Multimodal alignment of sulc, curv and myelin features for a variety of costfunction weightings. Results are compared through contrasting the sharpness of the intersubject averages of the curvature and myelin features, specifically referencing the alignment of curvature in the frontal and temporal lobes (light blue arrow and white loop/arrow respectively), and myelin in the IPS (pink circle) and frontal eye fields (yellow arrow). A) presents the results obtained following univariate alignment of the curvature and myelin features individually, and is shown as a reference. Four different combinations of costfunction weightings were examined: B) no weighting; C) upweighting of the geometric features (i.e., sulc and curv) relative to myelin throughout the whole brain; D) upweighting of myelin features relative to the geometric features throughout the brain; E) upweighting of myelin features regionally according to a binary mask generated by thresholding the group myelin map (top row).

6. Results

Our overall objective was to demonstrate the robustness and flexibility of the MSM algorithm using a number of modalities individually and in various combinations. In addition, we wish to highlight the potential advantages of driving registrations using other information, such as resting-state fMRI. Complete optimization of the MSM parameters for any given modality, or combination of modalities, was not our primary objective, and we anticipate there is room for further improvement (see Discussion).

6.1. Univariate alignment

The performance of the different methods: FreeSurfer, Spherical Demons and MSM, were compared in terms of inter-subject averages and variances, areal distortion and run time of the algorithm.

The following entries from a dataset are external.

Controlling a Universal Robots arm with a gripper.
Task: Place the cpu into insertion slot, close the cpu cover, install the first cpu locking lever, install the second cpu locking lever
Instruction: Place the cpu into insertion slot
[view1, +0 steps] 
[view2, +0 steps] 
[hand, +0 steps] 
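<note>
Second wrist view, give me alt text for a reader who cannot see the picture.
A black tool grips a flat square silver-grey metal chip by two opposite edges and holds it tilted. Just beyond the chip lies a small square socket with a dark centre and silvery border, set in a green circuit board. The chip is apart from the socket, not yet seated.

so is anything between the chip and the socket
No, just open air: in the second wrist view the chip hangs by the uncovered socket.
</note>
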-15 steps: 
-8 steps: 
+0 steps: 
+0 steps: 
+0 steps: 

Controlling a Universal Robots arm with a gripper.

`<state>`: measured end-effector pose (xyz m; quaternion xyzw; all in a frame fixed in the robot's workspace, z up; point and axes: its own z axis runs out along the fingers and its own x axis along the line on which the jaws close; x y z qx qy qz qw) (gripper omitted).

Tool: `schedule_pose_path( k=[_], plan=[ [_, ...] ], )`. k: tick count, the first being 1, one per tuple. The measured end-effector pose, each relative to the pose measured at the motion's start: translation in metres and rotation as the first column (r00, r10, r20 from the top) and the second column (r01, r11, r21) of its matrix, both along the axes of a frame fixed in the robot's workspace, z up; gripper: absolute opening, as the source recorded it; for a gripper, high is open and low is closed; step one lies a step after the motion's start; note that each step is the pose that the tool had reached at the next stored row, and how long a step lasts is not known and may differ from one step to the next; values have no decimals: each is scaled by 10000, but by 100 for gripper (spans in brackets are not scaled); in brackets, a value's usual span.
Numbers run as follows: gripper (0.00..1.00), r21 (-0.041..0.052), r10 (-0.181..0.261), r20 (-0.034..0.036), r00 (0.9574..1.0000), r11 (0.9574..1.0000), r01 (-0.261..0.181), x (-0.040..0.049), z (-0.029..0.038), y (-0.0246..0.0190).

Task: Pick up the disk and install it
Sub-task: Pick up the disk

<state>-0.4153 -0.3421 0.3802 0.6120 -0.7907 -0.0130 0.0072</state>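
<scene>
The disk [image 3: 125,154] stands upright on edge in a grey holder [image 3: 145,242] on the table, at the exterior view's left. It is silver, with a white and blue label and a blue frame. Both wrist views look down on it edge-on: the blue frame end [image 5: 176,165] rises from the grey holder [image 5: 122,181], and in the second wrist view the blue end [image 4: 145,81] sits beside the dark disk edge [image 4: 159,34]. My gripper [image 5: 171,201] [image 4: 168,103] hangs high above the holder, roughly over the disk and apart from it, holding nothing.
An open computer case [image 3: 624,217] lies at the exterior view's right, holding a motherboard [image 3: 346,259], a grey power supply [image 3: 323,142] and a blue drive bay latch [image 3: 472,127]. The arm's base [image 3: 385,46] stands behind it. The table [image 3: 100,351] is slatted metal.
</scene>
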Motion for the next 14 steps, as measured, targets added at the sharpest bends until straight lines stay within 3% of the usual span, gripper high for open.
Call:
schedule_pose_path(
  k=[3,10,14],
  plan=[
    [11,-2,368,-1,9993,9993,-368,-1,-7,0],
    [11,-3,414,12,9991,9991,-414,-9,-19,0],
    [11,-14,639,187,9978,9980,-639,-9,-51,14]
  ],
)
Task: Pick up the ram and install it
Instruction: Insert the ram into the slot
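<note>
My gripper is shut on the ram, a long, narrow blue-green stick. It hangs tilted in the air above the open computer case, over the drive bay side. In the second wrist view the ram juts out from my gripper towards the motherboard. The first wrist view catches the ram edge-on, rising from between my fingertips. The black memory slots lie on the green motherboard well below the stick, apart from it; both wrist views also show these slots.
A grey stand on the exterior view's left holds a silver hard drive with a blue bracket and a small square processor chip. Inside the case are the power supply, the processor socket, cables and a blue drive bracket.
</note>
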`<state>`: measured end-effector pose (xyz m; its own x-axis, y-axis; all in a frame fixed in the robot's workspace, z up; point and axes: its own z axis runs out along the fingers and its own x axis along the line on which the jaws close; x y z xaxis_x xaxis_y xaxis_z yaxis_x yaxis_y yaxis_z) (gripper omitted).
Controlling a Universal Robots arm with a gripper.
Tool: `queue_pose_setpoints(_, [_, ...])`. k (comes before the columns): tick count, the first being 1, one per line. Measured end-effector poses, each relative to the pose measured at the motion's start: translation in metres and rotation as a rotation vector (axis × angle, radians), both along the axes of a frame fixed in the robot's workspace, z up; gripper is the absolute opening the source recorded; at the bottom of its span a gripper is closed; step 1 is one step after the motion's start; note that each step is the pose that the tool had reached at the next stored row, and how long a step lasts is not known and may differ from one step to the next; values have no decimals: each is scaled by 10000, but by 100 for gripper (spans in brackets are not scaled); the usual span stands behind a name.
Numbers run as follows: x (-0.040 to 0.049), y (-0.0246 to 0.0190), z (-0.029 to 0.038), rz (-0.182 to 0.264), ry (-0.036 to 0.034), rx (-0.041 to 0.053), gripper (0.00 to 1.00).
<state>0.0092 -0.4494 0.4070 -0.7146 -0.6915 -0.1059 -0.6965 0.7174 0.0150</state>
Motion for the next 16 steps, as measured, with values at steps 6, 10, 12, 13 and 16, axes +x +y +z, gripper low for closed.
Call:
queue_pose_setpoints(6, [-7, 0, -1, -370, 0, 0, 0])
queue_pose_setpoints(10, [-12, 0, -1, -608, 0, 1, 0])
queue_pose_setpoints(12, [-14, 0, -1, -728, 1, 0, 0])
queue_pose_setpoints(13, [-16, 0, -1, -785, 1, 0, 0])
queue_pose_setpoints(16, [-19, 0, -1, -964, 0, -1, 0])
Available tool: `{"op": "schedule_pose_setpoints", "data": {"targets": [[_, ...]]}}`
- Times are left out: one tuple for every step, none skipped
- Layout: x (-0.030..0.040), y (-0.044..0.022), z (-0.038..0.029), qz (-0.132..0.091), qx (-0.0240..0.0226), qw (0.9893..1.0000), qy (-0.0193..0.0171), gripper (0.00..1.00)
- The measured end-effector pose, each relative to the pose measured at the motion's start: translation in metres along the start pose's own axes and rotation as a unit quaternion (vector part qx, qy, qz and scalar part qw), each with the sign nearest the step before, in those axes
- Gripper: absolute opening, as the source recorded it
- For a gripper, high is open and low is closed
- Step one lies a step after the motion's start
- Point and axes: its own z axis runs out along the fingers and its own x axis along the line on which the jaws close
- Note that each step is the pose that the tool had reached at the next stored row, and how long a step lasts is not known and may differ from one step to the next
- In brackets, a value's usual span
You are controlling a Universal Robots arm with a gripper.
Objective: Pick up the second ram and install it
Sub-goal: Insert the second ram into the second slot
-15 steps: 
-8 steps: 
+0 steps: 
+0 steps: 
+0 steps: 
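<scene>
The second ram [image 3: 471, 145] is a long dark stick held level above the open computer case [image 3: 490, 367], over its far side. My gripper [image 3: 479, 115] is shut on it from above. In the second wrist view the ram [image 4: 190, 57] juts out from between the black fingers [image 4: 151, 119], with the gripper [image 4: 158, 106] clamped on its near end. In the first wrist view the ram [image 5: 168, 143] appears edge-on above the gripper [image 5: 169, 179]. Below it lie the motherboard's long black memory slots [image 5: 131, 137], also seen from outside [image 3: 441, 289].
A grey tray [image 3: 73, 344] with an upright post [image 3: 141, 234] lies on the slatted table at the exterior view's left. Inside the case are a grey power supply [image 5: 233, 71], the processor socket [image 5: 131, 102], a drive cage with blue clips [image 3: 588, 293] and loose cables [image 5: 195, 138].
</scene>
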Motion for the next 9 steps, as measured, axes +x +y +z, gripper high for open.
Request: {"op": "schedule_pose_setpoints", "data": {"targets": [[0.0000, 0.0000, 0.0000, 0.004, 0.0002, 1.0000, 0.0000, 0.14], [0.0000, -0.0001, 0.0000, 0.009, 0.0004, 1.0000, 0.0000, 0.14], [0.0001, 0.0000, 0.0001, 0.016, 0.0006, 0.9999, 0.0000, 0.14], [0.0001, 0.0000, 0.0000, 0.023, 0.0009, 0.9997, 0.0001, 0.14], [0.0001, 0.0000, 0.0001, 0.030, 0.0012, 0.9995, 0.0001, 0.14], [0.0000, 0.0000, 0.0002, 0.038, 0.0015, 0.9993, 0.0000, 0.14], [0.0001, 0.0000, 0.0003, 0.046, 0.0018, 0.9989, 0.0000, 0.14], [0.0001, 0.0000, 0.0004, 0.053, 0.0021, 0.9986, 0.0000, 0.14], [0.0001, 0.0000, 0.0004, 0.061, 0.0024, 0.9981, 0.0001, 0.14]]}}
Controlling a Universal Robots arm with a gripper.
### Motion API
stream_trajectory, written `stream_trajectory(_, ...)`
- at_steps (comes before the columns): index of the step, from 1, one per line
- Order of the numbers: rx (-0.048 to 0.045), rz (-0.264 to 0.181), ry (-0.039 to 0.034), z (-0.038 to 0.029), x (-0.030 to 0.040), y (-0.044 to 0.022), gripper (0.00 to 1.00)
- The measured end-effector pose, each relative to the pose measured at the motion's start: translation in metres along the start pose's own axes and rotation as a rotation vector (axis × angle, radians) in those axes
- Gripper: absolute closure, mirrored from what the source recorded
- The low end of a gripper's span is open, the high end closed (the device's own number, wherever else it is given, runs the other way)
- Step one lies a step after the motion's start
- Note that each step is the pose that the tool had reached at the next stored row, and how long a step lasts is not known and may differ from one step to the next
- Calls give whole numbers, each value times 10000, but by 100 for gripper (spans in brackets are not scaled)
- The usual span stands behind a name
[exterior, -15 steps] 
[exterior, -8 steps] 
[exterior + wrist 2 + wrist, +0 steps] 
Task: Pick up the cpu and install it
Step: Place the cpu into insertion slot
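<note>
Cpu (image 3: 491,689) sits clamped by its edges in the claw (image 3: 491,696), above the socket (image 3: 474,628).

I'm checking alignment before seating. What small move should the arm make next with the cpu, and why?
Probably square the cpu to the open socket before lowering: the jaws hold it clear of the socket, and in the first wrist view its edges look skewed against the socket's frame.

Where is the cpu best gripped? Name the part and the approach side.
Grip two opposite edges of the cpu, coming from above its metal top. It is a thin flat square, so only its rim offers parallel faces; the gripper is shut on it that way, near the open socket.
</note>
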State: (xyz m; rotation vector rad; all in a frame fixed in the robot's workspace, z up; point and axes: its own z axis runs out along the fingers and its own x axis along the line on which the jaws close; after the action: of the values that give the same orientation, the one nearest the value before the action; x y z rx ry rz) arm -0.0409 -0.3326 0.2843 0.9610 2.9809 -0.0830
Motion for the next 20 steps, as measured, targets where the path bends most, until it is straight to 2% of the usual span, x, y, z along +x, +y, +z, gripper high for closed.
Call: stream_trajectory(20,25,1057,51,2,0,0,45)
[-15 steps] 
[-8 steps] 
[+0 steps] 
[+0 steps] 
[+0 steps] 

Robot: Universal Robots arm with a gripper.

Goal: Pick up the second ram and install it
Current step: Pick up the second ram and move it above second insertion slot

The average run time of the MSM algorithm was 4 minutes, which is comparable to Spherical Demons, and significantly faster than FreeSurfer, which takes several hours per subject on the platforms we used. In addition, MSM was run with both low and high regularization settings with the sulc-data, and this was used to initialise the curvature-driven and myelin-driven registrations. See the supplementary material for full details about the regularization settings.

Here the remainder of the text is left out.